2. Gilliam a lancé lors d’une interview qu’il s’agissait d’une simple boutade car « samouraï » en anglais est proche de « Sam or I » ou encore proche en écriture de « Sam-U-R-I » (= Sam, you are I ).

* La voiture conduite par Sam est une Messerschmitt KR 175 (automobile produite entre 1953 et 1964).

* Le scénario a été écrit par Terry Gilliam, Tom Stoppard et Charles McKeown.

* Avec son humour habituel, Terry Gilliam dit s’être inspiré du livre de George Orwell 1984 tout en précisant aussitôt qu’il n’a jamais lu le livre. Le réalisateur dit avoir pendant longtemps désigné son film sous le titre 1984 ½ (clin d’oeil au 8 ½ de Fellini) mais il peut s’agir d’une boutade car les premiers scripts se nomment The Ministry. D’ailleurs, il n’est pas si proche de l’univers de 1984 : Orwell a imaginé (en 1945) une société où une technologie évoluée était au service d’un pouvoir fasciste. Dans Brazil, la technologie n’est en rien évoluée, elle est poussive et la question du régime politique n’est pas directement abordée.
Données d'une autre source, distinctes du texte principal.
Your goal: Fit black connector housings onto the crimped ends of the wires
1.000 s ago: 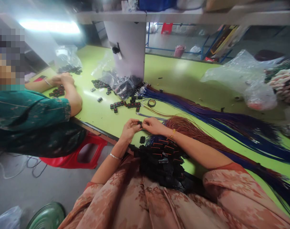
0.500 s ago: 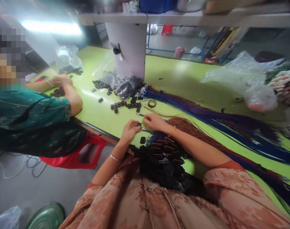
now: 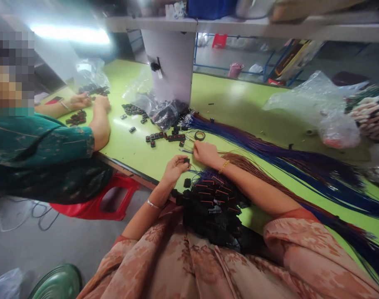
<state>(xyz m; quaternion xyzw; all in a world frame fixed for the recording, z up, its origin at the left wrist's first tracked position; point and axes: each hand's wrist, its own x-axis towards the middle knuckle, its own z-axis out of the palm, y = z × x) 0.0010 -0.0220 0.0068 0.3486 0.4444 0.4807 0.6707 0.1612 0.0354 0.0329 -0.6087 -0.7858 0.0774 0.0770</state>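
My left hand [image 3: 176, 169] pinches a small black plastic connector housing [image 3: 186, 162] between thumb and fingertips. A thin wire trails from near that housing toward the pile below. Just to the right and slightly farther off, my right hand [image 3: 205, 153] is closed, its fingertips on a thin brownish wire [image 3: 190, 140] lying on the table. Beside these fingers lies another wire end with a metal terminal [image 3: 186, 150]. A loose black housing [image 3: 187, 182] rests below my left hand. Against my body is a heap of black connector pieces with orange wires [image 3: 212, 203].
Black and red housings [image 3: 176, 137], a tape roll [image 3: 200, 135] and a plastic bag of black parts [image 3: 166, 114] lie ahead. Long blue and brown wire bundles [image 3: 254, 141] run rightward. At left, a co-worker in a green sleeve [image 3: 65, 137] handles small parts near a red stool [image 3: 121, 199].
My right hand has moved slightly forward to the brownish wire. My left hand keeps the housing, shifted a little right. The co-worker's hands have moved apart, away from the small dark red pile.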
C’est l’administration qui a enflé de façon démesurée et, avec elle, ses dysfonctionnements…


Versions principales :
– Version sortie en Europe de 142 mn
– Version sortie aux Etats-Unis de 132 mn
– Version TV « Love Conquers all » de 94 mn.
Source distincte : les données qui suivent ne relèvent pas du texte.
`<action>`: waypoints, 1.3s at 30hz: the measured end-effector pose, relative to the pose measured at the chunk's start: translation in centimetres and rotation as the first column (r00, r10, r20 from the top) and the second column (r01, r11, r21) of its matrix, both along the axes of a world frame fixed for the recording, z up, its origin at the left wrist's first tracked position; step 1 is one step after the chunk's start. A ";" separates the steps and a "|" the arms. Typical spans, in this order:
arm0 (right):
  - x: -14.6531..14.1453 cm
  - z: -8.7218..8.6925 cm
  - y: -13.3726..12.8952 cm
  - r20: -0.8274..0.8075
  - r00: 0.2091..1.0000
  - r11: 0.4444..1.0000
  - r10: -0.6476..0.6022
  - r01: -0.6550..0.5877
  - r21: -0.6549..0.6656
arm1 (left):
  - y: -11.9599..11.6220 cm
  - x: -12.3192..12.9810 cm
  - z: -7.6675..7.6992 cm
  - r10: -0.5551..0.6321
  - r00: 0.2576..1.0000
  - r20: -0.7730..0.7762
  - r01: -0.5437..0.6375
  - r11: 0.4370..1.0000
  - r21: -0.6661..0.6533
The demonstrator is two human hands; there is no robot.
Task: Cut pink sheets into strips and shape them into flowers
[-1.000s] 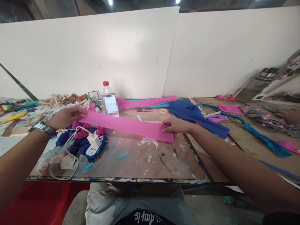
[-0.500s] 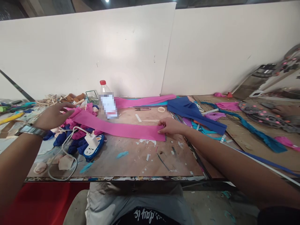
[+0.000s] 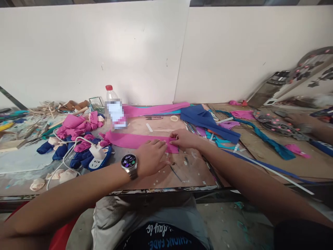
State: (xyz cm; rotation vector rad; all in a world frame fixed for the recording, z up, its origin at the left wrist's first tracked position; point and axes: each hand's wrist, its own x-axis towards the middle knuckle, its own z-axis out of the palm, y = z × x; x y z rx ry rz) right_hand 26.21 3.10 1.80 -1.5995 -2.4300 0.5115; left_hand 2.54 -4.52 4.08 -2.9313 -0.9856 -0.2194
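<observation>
Between the front and back edges of the surface (image 3: pixel 194 175), the right hand (image 3: pixel 180 139) pinches the pink strip (image 3: pixel 130 141) by its right end; the left hand (image 3: pixel 151 158) lies over it, grip unclear. Pulling could snag its left end against the nearby white plug (image 3: pixel 97 151).

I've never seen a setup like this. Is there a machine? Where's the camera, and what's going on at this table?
No machine: these are a person's bare hands, seen by a camera worn on their head, looking forward and down. The right hand pinches the right end of a pink fabric strip. The left hand, with a watch on its wrist, has its fingers over the strip; how firmly, I can't tell. On the table also lie bunched pink fabric, a power strip, small snips and dark blue cloth. A co-worker's hand shows far right.
</observation>
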 end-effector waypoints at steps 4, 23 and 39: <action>0.1 -0.4 -0.2 -0.015 1.000 0.998 0.002 -0.001 0.062 | 2.0 0.9 -2.6 0.082 0.996 -0.025 -0.083 0.996 -0.025; -0.5 -1.6 -1.1 -0.201 0.979 0.996 -0.007 0.024 0.085 | -1.0 2.8 -2.3 0.159 0.985 -0.071 -0.157 0.987 0.035; -0.6 -0.9 -2.0 -0.228 0.973 0.998 -0.035 0.045 0.042 | 1.2 0.4 -3.4 0.019 0.995 0.094 -0.010 0.995 -0.099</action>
Regarder la version Love Conquers all  est intéressant car cela permet de mesurer comment le montage peut créer un film assez différent et également de voir le formatage du cinéma hollywoodien en pleine action. Globalement, cette version met au centre du film l’idylle entre Sam et Jill, supprime toutes les scènes de rêve sauf la première et la dernière (qui devient la fin réelle), simplifie beaucoup de choses, enlève tout ce qui est trop subtil. Sam devient un super-héros qui a vaincu l’administration et gagné le coeur de la belle… Happy end.